Mammogram Effectiveness & Risks
Mammogram is still the most highly recommended scan for increasing the rates of early detection of breast cancer. Mammograms can show almost all kinds of breast cancer, and they are more specifically tuned to see tumors that are in fact cancerous. Other scans may produce more false-positives and therefore more unnecessary biopsies.
While the increased use of mammograms has lead to an increase of early detection of breast cancer, there are some doctors that are concerned about the use of mammograms. There is a chance that having annual mammograms will actually increase the likelihood of developing breast cancer. Women who are exposed to x-rays are at a higher risk of developing cancer, and mammograms are x-rays.
Additionally, in July of 2011 a study released showed that mammograms miss 20% of cancers in women. The study also determined that high rates of false positives also come from mammograms, especially with CAD technology, which allows doctors to view the mammogram digitally.
While annual mammograms are recommended for women over 40, there is a good chance that that many annual mammograms will do a lot of harm and perhaps less good than previously understood.
Mammogram vs. Ultrasound
Ultrasound technology uses virtually harmless sound waves to see inside the body. Most people know about ultrasounds because they are used to see unborn babies inside a woman’s womb. Ultrasounds allow a doctor to see what is happening in real time, and they are used to conduct biopsies because the doctor can see what is inside the breast and see where their biopsy needle is in relation to a growth.

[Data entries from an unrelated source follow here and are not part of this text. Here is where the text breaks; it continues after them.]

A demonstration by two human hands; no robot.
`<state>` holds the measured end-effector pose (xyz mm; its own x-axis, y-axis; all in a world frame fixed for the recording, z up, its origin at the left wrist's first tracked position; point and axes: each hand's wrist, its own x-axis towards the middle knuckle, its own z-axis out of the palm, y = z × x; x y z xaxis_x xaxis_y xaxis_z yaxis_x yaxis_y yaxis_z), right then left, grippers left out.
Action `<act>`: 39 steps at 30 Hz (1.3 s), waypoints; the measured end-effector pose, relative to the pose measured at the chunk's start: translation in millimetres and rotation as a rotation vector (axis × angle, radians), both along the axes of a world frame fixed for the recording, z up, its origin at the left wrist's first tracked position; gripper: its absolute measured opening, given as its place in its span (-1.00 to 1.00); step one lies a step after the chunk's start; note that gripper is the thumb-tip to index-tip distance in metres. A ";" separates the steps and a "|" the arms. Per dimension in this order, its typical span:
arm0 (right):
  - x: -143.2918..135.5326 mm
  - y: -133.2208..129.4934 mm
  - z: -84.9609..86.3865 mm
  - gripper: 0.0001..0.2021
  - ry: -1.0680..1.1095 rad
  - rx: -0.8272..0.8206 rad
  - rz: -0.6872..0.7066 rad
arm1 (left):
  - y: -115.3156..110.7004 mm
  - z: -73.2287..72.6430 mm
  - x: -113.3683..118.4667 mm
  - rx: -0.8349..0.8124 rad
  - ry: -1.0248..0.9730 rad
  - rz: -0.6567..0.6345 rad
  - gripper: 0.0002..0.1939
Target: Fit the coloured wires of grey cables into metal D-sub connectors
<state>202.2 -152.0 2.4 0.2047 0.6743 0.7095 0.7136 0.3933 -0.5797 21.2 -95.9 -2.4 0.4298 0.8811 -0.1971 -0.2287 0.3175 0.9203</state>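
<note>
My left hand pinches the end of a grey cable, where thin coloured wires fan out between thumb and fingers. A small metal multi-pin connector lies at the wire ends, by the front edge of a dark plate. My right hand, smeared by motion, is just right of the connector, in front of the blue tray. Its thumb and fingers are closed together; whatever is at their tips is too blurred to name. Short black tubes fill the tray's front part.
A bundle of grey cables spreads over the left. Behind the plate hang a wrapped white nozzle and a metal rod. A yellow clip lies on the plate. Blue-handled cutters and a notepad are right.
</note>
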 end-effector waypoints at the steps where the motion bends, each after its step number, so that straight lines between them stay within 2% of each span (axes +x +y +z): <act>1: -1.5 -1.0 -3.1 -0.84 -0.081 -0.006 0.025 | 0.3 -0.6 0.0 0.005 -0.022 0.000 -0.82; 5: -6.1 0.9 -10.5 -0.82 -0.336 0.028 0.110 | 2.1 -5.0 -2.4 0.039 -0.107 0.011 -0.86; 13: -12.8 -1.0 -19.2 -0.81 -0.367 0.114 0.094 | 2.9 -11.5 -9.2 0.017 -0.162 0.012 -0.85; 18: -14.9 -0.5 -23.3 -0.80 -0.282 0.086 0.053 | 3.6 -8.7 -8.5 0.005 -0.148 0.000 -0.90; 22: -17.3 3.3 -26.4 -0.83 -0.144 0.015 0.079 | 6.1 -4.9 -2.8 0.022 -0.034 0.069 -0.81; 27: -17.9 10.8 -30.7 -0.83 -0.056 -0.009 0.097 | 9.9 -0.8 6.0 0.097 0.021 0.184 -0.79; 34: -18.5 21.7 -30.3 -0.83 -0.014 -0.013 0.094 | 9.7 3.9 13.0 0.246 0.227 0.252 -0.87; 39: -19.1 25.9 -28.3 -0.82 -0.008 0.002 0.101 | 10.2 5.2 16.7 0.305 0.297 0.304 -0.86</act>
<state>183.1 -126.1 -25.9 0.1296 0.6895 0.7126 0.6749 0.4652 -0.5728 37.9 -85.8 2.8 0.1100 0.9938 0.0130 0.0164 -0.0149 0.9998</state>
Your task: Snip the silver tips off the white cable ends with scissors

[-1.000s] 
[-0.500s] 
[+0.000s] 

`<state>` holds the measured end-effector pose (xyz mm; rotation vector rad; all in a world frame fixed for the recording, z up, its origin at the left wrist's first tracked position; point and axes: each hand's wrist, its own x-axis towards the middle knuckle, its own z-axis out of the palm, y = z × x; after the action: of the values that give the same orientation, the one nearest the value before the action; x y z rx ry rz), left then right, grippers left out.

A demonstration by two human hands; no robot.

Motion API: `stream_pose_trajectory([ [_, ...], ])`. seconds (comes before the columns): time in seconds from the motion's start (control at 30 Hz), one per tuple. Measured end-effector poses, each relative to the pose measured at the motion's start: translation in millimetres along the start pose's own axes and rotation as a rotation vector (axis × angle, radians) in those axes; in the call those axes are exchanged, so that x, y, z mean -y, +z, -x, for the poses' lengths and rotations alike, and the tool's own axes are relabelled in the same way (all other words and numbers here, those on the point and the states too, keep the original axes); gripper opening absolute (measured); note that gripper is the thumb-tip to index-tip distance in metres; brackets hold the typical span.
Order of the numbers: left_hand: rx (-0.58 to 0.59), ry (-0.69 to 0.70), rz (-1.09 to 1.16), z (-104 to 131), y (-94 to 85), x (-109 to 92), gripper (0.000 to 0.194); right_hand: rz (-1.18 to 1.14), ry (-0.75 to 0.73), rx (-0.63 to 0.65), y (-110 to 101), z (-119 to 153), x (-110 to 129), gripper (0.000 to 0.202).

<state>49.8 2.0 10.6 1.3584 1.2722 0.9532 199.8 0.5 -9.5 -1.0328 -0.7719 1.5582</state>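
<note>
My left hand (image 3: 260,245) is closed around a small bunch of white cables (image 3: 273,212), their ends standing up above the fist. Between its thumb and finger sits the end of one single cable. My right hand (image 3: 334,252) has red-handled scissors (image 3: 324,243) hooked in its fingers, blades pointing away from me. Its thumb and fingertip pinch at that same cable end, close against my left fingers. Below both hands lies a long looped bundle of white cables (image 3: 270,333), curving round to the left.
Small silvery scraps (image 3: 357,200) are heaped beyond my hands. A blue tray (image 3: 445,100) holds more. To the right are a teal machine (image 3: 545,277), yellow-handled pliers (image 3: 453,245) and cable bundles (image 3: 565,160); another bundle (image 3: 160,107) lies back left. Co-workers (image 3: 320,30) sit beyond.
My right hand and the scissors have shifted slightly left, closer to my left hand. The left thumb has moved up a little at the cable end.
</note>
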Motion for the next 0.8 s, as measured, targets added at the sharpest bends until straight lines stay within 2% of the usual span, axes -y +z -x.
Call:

The primary reason that mammogram is recommended over ultrasound for breast cancer detection is that ultrasounds can in fact see more and see it better than mammograms. That may sound backwards, but the concern is that with an ultrasound a women is more likely to have a false-positive. This means that a women may have a biopsy and find out that the growth is not cancerous. As more studies are released to show that false positives with mammograms are also common, it may turn out that an ultrasound is the better option.
Mammogram vs. MRI
These days, specialists in MRI scans for breast cancer can get the best imaging available for detection of breast cancer. The same problems exist as with ultrasound and mammogram: MRIs can produce many false positives and unnecessary biopsies. Additionally, MRI scans are very expensive. An MRI may not have the same negative effects as a mammogram, as mammograms are x-rays and are known to be harmful with overuse, however the price difference is significant.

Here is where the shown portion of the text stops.